■ Data to process:

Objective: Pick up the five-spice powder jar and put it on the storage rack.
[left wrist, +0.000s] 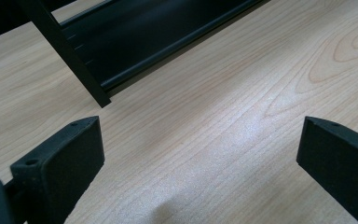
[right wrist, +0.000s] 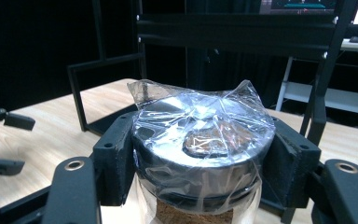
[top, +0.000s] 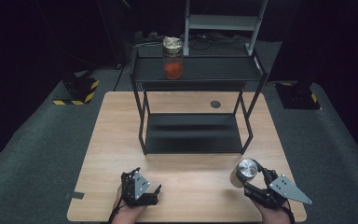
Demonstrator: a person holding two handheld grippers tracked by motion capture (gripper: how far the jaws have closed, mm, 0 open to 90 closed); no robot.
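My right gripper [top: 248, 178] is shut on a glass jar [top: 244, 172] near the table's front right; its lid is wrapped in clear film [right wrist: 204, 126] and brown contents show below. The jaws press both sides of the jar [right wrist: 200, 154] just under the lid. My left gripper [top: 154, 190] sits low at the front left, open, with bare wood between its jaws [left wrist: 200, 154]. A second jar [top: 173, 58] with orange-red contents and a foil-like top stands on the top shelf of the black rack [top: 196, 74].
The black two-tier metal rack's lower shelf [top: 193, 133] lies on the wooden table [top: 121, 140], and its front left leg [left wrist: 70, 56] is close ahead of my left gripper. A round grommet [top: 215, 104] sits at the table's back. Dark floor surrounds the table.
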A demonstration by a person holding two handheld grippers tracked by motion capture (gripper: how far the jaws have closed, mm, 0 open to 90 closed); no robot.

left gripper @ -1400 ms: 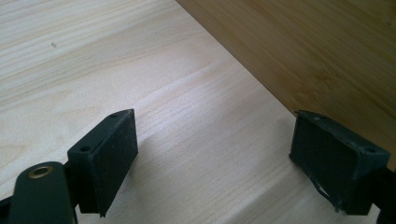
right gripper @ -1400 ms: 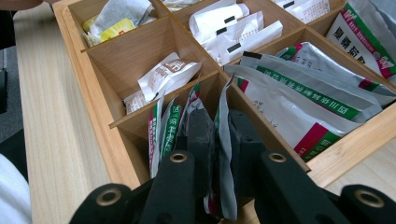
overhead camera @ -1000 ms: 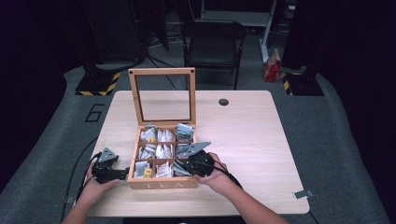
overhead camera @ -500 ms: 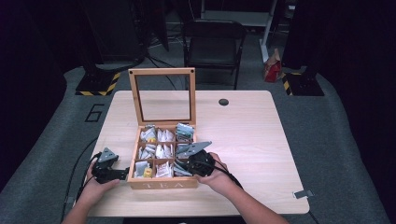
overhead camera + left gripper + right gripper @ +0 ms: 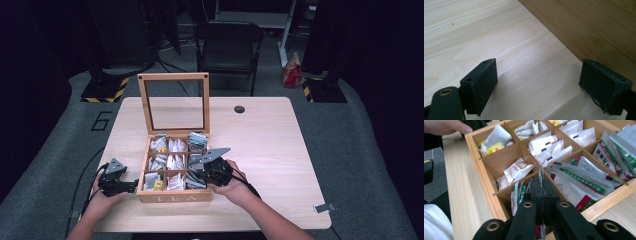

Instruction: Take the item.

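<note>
Tea box (image 5: 172, 196) on table (image 5: 280, 145), chair (image 5: 227, 47) behind

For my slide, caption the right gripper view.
Right gripper shut on a tea sachet in the wooden tea box.

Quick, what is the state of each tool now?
Left tool: open, holding nothing, beside the tea box.
Right tool: closed on a tea sachet.

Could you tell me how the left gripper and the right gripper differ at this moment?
The left gripper has its jaws wide apart with nothing between them; the right gripper has its jaws closed on a thin tea packet. The left gripper rests over the bare table beside the tea box's outer wall; the right gripper reaches into the box's near right compartment. Both are black, hand-held and low by the box.
</note>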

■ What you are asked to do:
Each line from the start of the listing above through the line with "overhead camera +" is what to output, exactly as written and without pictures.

■ Task output:
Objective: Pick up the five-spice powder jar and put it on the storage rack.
[left wrist, +0.000s] 
[right wrist, +0.000s] 
[top, +0.000s] 
Demonstrator: a person holding two handheld grippers tracked by motion capture (gripper: how far the jaws have closed, mm, 0 open to 90 closed); no robot.
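My right gripper [top: 248, 178] is shut on a glass jar [top: 244, 172] near the table's front right; its lid is wrapped in clear film [right wrist: 204, 126] and brown contents show below. The jaws press both sides of the jar [right wrist: 200, 154] just under the lid. My left gripper [top: 154, 190] sits low at the front left, open, with bare wood between its jaws [left wrist: 200, 154]. A second jar [top: 173, 58] with orange-red contents and a foil-like top stands on the top shelf of the black rack [top: 196, 74].
The black two-tier metal rack's lower shelf [top: 193, 133] lies on the wooden table [top: 121, 140], and its front left leg [left wrist: 70, 56] is close ahead of my left gripper. A round grommet [top: 215, 104] sits at the table's back. Dark floor surrounds the table.
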A demonstration by a person holding two handheld grippers tracked by motion capture (gripper: how far the jaws have closed, mm, 0 open to 90 closed); no robot.

left gripper @ -1400 ms: 
right gripper @ -1400 ms: 
overhead camera @ -1000 ms: 
overhead camera @ -500 ms: 
overhead camera + left gripper + right gripper @ +0 ms: 

The exercise contains nothing more.